The primary problem I had with this whole idea of the novel was the repetitive nature between the intended novel and the other story. With little changes and alterations I was hoping for more reflection or insight into the reality of the situation. The book is elegant in its prose with poetic tones and inspirations, skillfully-maneuvering between fiction and non-fiction, forcing you to earnestly wrestle with the determination that in the end, it really doesn’t matter. What matters is living in the present and using the past to embark on a more productive future and enjoying the ride as you set forth.
“The future doesn’t belong to the fainthearted; it belongs to the brave – to brave people with papales, I didn’t go on to say. People are going to work together to develop new solutions to all these problems you’re worried about.For instance,”
I wrote this on a whim as I was inspired by the author and recent events, I call it “An ode to Yesternight”
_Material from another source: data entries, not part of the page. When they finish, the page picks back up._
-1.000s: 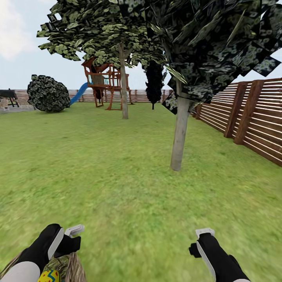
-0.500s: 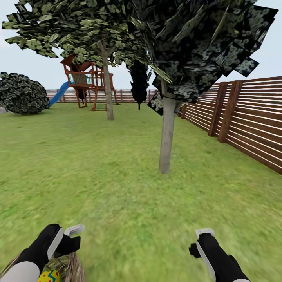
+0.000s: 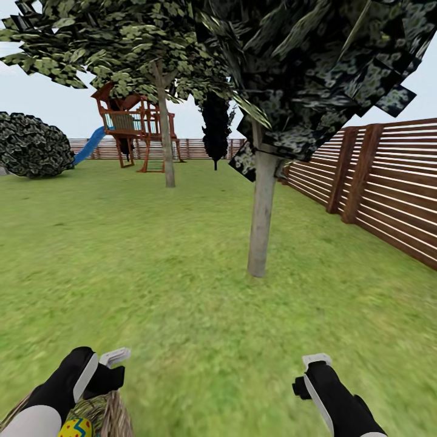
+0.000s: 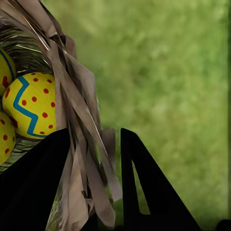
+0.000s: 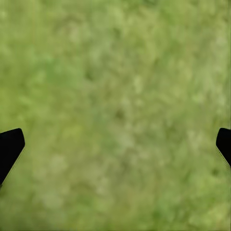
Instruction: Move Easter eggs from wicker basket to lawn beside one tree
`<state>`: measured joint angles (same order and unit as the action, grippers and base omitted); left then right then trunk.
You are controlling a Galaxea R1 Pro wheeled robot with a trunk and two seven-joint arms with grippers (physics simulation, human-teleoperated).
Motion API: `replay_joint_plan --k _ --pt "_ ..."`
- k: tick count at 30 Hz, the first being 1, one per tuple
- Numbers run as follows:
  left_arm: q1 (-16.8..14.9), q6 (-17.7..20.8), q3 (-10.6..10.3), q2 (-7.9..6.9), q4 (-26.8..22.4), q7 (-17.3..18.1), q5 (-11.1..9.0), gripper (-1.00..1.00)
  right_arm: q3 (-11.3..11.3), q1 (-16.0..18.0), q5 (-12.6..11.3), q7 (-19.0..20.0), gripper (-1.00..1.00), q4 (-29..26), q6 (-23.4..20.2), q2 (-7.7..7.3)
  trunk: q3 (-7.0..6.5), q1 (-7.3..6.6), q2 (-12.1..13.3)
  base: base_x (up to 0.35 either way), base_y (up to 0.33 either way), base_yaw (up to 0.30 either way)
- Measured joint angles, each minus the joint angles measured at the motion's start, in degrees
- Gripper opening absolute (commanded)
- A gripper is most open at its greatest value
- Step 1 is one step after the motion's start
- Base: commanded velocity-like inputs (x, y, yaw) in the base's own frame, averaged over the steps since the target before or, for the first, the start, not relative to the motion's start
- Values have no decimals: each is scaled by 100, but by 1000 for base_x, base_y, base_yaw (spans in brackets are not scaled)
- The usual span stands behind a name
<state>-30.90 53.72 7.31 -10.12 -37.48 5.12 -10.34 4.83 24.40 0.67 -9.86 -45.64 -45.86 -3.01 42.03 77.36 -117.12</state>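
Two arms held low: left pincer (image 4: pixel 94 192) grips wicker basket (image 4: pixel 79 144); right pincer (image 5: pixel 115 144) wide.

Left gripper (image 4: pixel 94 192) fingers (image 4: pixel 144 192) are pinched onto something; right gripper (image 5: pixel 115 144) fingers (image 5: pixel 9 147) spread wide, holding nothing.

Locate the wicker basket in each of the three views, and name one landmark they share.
Head view: the wicker basket sits at the bottom left corner, under the left gripper.
Left wrist view: its woven wall runs down the left half, pinched between the fingers, with Easter eggs inside.
Right wrist view: not in it.
Shared landmark: the lawn.
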Motion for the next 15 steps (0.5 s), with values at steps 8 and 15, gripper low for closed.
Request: replay_joint_plan --k 8,15 --pt "0 0 -5 16 0 -2 12 -100 0 0 -16 1 100 0 -1 -1 0 0 0 348 0 0" --pt "-2 -2 -8 24 3 -1 2 -100 9 -2 -35 2 100 -3 3 5 -13 0 0 348 0 -238"
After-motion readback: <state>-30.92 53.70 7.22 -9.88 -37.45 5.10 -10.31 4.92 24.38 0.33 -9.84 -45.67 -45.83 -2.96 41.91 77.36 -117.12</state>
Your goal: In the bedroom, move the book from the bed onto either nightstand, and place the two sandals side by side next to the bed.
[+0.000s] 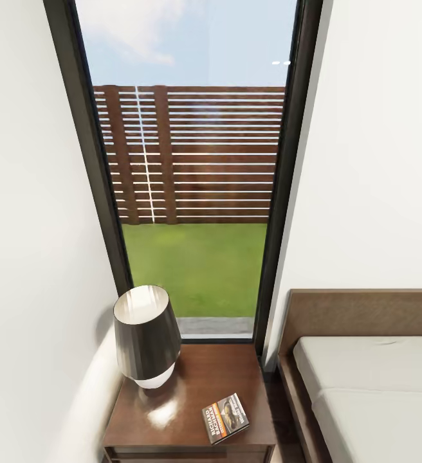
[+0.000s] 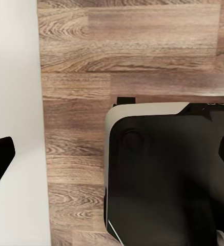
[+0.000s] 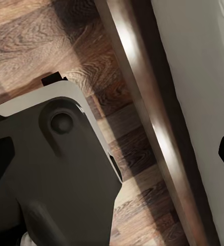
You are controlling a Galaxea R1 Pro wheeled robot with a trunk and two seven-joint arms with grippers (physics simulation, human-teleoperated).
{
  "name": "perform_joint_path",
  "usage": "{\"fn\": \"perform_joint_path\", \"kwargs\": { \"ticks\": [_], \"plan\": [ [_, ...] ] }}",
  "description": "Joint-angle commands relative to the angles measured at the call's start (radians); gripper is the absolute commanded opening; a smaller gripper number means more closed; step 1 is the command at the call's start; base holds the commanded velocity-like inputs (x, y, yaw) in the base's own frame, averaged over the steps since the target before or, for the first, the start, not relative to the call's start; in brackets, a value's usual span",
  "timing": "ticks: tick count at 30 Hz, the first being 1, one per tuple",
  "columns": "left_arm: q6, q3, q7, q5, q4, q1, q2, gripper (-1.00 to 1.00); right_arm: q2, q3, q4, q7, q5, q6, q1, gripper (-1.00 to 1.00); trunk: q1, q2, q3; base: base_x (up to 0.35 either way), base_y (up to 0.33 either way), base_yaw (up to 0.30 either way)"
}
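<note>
So the big stuff first: the bedroom wall [image 1: 24, 193] is white on both sides of a tall dark-framed window [image 1: 192, 193] looking out on grass and a slatted fence. Off to the right sits the bed [image 1: 372, 386], pale mattress on a dark brown frame with the headboard against the far wall. Left of it, with a narrow strip of floor between, is the nightstand [image 1: 198, 386], glossy dark wood. A lamp [image 1: 146, 334] with a dark shade stands on its far-left part, well apart from the book [image 1: 225, 418], which lies flat on the near-right part of the top, close to the front edge but fully on it. So the book half of the task looks done to me.

Both wrist cams point down at the wood-plank floor [image 2: 91, 51] and the robot's base [image 2: 163, 174]; the right one also catches the bed frame's edge [image 3: 142, 102]. I can't tell if either pincer is spread or pressed together, just dark slivers at the picture edges.

Risks from here: no sandals anywhere in sight, so the robot has to turn and go hunting. The base is tight against the bed frame and nightstand, so a sloppy pivot could bump the stand and slide the book off that near edge, or wobble the lamp.
</note>
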Motion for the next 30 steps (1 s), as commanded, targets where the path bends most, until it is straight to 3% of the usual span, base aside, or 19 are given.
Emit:
{"fn": "perform_joint_path", "kwargs": {
  "ticks": [1,21,30],
  "plan": [
    [-0.003,0.009,0.000,-0.011,0.000,-0.001,-0.001,1.00,0.000,-0.002,0.001,-0.003,0.002,0.003,-0.001,1.00,0.001,-0.002,-0.002,0.000,0.000,0.000],
    [-0.003,0.009,0.000,-0.011,0.000,-0.001,0.000,1.00,0.007,-0.003,0.000,-0.003,-0.007,0.003,-0.001,1.00,0.001,-0.002,-0.002,0.000,0.000,0.000],
    [-0.003,0.009,0.000,-0.011,0.000,-0.001,0.000,1.00,-0.003,-0.005,0.015,-0.003,-0.006,0.003,0.004,1.00,0.001,-0.002,-0.002,0.000,0.000,0.000]
  ]
}}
Out on a weathered deck the rain was precipitous/Enough to put my dog in a state of solemnity/Tired, frustrated, curious I encourage him into the mist/A simultaneous jaunt and a white fluff flashes before my alarmed, bloodshot eyes/A ssssss of a faulty gas hose reverberates in the confines, a sudden taste of sulphur on my palate/Dog runs in after mere seconds snorting, sneezing, confused/The environs has an aroma and an aftertaste unique only to banana flavoured liquid Clavulin/Several years prior my favourite Hoya’s sweater was re-purposed after a sickly regurgitation/Today, my one and only Ed Wood shirt from oil-slickened malodorousness/Can skunks go the way of that damn pharmaceutical?
” ‘I’ll project myself into several futures simultaneously,’ I should have said, ‘a minor tremor in my hand; I’ll work my way from irony to sincerity in the sinking city, a would-be Whitman of the vulnerable grid.”